The main idea of shading: light from a source reflects off of objects in a scene.

The colors that we see in the room around us are the result of light bouncing off the walls, off of other objects and ultimately into our eye. This final color depends on how much light is absorbed by an object, and how much is then reflected. For example, a red apple will primarily reflect the red components and absorb the blue and green components of the light.

To describe this mathematically, we first need to model how much light is coming from a light source (towards the apple), and then use properties of the apple to determine how much light is reflected back to our eye. These are the two main ingredients we need: setting up light sources and describing the materials of our objects.

Warning: We'll quantify and reason through how some of the equations we use relate to reality, but shading might sound like a bunch of hacks. All we care about is making our objects look a certain way, which will involve tuning a lot of the parameters in our equations. Here's an excerpt from the FAQ section of Fundamentals of Computer Graphics:

Ingrdient #1: Light sources (color, location, direction, type)

During the day, we see things outside because of the sun. At night, we need lamps to see the objects around us, and the light a lamp emits controls the lighting in the room. For example, consider the cactus and flamingo lamps below. The cactus lamp makes the rest of the room look kind of green, whereas the flamingo lamp makes the room look pink.

  

This raises the first property of light sources that we need to consider: the color of the light emitted. We can also illuminate our scenes without a direct source of light. For example, when the sun is rising over the horizon, we may not be able to see the sun yet, but it is still providing some light to our surroundings. We'll model this as an ambient term which we'll denote as $c_a$ and quantify below.

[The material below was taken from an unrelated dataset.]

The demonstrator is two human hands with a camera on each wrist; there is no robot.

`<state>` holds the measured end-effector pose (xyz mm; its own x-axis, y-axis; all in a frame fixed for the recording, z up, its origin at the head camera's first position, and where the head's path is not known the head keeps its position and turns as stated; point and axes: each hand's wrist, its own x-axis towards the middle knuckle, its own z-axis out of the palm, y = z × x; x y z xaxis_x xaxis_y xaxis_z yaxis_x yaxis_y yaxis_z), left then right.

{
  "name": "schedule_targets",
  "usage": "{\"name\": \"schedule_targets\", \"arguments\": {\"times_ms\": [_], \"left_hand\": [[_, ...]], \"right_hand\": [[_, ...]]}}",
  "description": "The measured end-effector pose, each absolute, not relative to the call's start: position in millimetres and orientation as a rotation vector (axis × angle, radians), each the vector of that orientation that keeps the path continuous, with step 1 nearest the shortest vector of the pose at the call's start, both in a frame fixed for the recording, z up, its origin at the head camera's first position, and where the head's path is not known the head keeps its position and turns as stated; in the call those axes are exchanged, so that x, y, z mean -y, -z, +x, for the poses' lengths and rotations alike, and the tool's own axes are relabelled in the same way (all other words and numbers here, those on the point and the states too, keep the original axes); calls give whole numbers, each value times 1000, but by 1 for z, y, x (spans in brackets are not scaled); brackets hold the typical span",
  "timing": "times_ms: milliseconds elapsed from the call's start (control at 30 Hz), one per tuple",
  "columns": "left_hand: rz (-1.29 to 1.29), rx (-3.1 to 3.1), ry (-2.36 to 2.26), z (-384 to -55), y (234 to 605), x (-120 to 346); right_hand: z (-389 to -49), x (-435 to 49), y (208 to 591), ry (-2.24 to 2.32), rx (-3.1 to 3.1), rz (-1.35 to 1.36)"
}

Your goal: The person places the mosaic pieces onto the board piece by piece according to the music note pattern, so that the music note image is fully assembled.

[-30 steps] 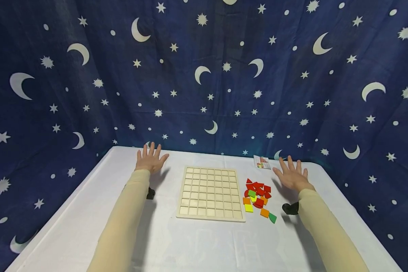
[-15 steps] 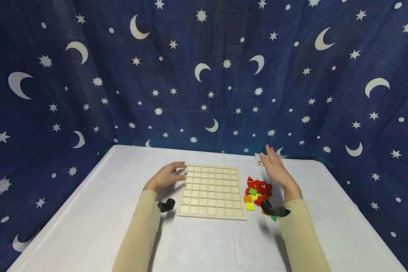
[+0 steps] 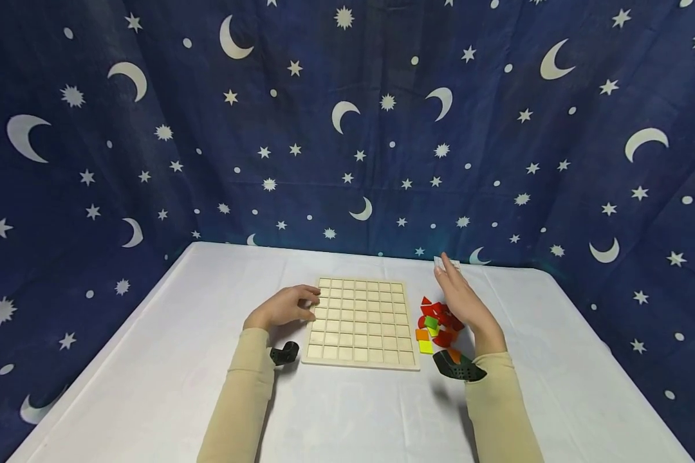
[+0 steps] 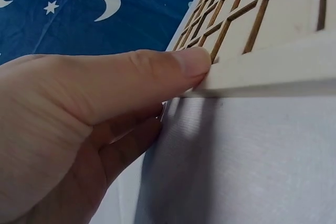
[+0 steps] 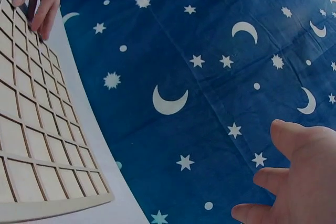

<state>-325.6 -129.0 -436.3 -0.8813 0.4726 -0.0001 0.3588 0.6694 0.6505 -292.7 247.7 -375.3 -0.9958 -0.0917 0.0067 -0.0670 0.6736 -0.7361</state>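
Work at the board (image 3: 359,325): judged to be at the handling or steadying stage, with the left hand (image 3: 280,307) at its left edge and the right hand (image 3: 465,301) beyond its right edge.
Next move at the board: judged to call for light, level pressure from both sides if it is to be shifted or squared, with care not to scatter the loose pieces (image 3: 443,337).
Left hand: thumb and fingers apart, bent toward the board's rim; the thumb tip appears to touch it. A grip underneath cannot be confirmed.
Right hand: fingers extended, clasping nothing; right of the board, partly covering the loose pieces in the head view. Contact with a piece cannot be told.
Board: flat on the desk (image 3: 347,411), between the two hands; pale wood, plain rim, rows of recessed square cells with brown-edged dividers in the wrist views. No damage noted.
Loose pieces: heaped just right of the board; flat, mostly red, with green, yellow and orange among them; squares, a triangle and curved shapes seen.
Card (image 3: 437,262): beyond the board's far right corner, partly hidden by the right hand; print not legible.
Curtain (image 3: 301,128): behind the board; dark blue, pale moons and stars.
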Motion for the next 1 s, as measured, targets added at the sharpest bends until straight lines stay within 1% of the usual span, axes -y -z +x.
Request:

The intensity of the light generally depends on how far the light source is, which involves calculating the distance from our object to the specific location of the light source. However, lights that are really far away (like the sun), this distance is essentially infinite. Most of the stuff we do will only require the direction of the light, which you can either specify directly (like you would do for the sun), or calculate from your surface to the location of the light.

Please note, however, that real-life light sources are not just points (for a location) or directions. There is an area of the light source, for example, the area of rectangular or ring lights - even the surface area of a simple light bulb should be accounted for. Area light sources produce shadows that account for both an umbra and penumbra. The left image below is illuminated with a point source - notice the hard drop-off in the shadows. The image on the right (source) is illuminated with an area light, which has softer transitions of the shadows and looks much more realistic.

However, area light sources are much more difficult (and much more computationally intensive) to model with the direct illumination techniques we'll use. Instead we'll just focus on either point light sources or directional lights. We'll also assume that the intensity of the light is constant in our scenes (i.e. it does not depend on the distance from the light to our surfaces).

Ingredient #2: Materials (how much, and how light is reflected off of objects)

The light energy coming from a source will hit the objects in our scenes and either get absorbed or reflected. How light is reflected, and how much depends on the material properties of the object. The pigments in a material determine which color components of light are reflected back to our eyes. For example, in the image below (source), the blue component of incoming light is reflected, whereas the red and green components are absorbed.

The fraction of light energy diffusely reflected by an object is called the albedo. This reflection ratio varies for each color component, so the albedo has components for all three RGB values.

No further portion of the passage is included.